Serge Bilé raconte : "J'ai le sentiment qu'aujourd'hui, dans cette Europe où beaucoup de Noirs sont amenés à vivre parce qu'ils sont nés là ou parce qu'ils ont choisi de s'y installer définitivement, qu'ils sont de plus en plus nombreux à rechercher des repères ici même et pas ailleurs. Ils ont envie et besoin de savoir ce que les leurs ont accompli dans cette histoire de France, de Suisse, d'Allemagne, d'Espagne et plus généralement d'Europe. Ils le manifestent sur tous les sujets, et c'est ce qui explique le regain d'intérêt pour mon travail. J'ai fait ce documentaire il y a 10 ans, et pendant dix ans il n'a intéressé personne. Aujourd'hui, je vois vraiment la différence. Et c'est pareil pour mon livre. Comme quoi, lorsqu'une communauté se passionne pour sa propre histoire, il arrive à faire en sorte que les autres s'y intéressent aussi."
Le réalisateur Serge Bilé explique qu'il a été très difficile de recueuillir des témoignages : "Les Noirs qui ont vécu cette déportation n'en n'ont jamais parlé. Les autres, non plus. J'ai beaucoup tâtonné, interrogé beaucoup de déportés en France, au Sénégal, en Belgique, en Espagne, en Allemagne... pour finir par recueillir quelques témoignages ici et là. [et pourtant les déportés] étaient tous très enthousiastes. Ils attendaient tous, en fait, depuis la fin de la guerre, ce moment-là pour libérer une parole que personne ne voulait entendre. "
Quand on demande au réalisateur d'expliquer comment cette partie de l'histoire a pu être oubliée, il répond : "C'est une autre question que le public africain et antillais me pose tout le temps quand je participe à des débats avec toujours cette arrière-pensée qu'on a voulu nous cacher quelque chose. Moi ce que je pense, c'est que l'histoire est toujours écrite par le vainqueur, et le vainqueur ne s'intéresse qu'à sa propre souffrance, pas à celle des autres. Il nous appartient donc, à nous, Africains et Antillais, de prendre les choses à bras le corps et de rétablir les faits. Il faut qu'on arrête nous même de croire que notre histoire est moins importante que celle des autres. Je regrette que peu de tirailleurs sénégalais aient raconté ce qu'ils ont vécu. Je regrette que les déportés noirs se soient également tus après guerre. Je regrette aussi que nos historiens n'aient pas exploré cette voie.
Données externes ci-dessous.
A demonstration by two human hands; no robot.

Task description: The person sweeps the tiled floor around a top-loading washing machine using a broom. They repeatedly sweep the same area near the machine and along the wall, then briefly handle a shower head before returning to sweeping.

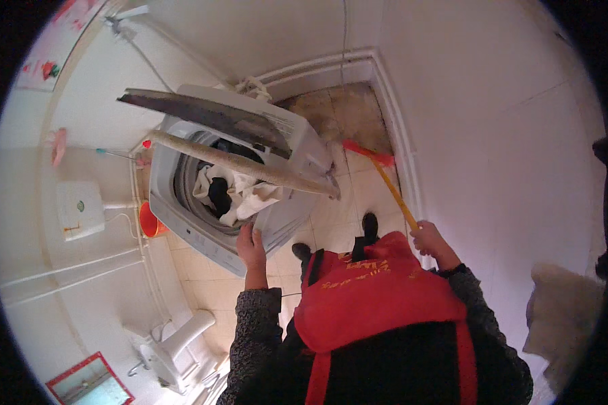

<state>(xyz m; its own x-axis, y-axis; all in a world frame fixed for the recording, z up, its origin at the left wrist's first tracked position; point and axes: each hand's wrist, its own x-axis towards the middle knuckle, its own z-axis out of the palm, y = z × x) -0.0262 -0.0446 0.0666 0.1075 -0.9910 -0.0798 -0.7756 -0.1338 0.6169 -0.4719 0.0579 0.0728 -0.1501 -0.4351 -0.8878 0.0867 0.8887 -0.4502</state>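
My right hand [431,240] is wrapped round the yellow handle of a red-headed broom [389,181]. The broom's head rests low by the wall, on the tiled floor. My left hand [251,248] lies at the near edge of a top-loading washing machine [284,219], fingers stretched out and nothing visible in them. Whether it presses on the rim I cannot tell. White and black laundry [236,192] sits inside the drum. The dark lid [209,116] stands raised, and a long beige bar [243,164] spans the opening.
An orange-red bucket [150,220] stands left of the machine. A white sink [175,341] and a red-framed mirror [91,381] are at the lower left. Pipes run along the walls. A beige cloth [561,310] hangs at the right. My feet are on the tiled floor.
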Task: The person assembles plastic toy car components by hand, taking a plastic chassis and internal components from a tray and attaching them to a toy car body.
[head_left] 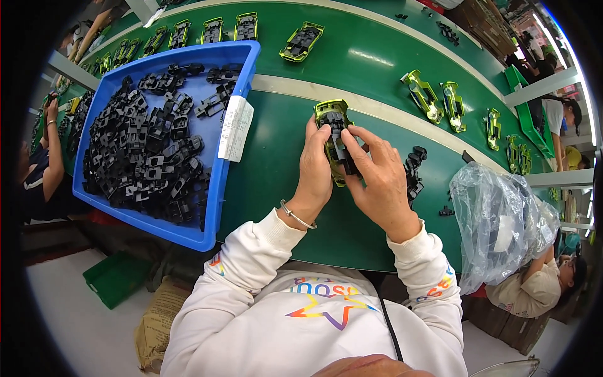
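Between my hands is a toy car body (335,113), yellow-green outside, its open underside turned up with a black plastic part inside. My left hand (315,162) grips its left side, the thumb lying on the black part. On the other side my right hand (382,179) is closed about the body, its fingers pressing on the black part. The body is held over the green table (264,188). Just right of my right hand lies a small pile of black plastic parts (413,169). My fingers hide some of the car's lower end.
A blue tray (217,188) heaped with black plastic parts stands at left, a paper label on its rim. Along the green belt (364,38) beyond are several yellow-green car bodies (303,41). A clear plastic bag (496,220) lies at right. Other people sit at both sides.
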### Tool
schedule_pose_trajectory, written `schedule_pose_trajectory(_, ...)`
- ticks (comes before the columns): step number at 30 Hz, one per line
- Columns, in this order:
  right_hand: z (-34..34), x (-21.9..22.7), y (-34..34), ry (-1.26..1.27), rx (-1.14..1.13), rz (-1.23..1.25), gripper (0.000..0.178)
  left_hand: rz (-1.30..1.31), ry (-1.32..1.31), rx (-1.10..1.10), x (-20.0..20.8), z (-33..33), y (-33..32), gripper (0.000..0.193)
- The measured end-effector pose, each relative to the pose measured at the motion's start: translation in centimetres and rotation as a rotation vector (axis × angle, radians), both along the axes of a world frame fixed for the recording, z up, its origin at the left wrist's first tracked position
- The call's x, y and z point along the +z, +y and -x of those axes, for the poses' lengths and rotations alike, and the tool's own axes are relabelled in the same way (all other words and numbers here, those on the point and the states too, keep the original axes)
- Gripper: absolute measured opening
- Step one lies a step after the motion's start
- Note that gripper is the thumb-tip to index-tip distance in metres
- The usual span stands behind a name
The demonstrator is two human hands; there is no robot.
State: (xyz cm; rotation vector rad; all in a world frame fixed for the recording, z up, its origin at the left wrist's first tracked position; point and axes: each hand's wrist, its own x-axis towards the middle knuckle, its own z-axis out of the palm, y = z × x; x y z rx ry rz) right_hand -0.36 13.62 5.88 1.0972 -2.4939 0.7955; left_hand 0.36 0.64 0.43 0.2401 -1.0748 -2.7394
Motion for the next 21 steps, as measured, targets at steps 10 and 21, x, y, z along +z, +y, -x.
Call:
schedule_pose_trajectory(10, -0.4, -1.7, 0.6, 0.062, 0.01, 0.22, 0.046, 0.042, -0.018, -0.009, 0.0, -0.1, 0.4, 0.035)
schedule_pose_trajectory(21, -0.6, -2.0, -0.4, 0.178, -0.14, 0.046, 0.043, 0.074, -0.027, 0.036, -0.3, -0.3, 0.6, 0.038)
Moi, au lieu de m'en prendre aux autres, je nous renvoie plutôt la balle. "
Suite à la réalisation de Noirs dans les camps nazis, Serge Bilé écrit un livre au titre éponyme publié aux Editions du Serpent à Plumes en janvier 2005. De Ardisson à Giesbert en passant par TF1 ou Canal Plus, l'ouvrage est salué par les médias télévisuels et la presse écrite.
Fait encore peu évoqué jusqu'à ce jour, la présence de noirs dans les camps nazis commence petit à petit à prendre place dans nos consciences. Notons par exemple que le chanteur John William, un rescapé des camps nazis, recevra d'ici mai 2005 la Légion d'Honneur des mains du président français, Jacques Chirac. Cette décoration lui sera remise "en l'honneur de tous les déportés africains et antillais" de la seconde guerre.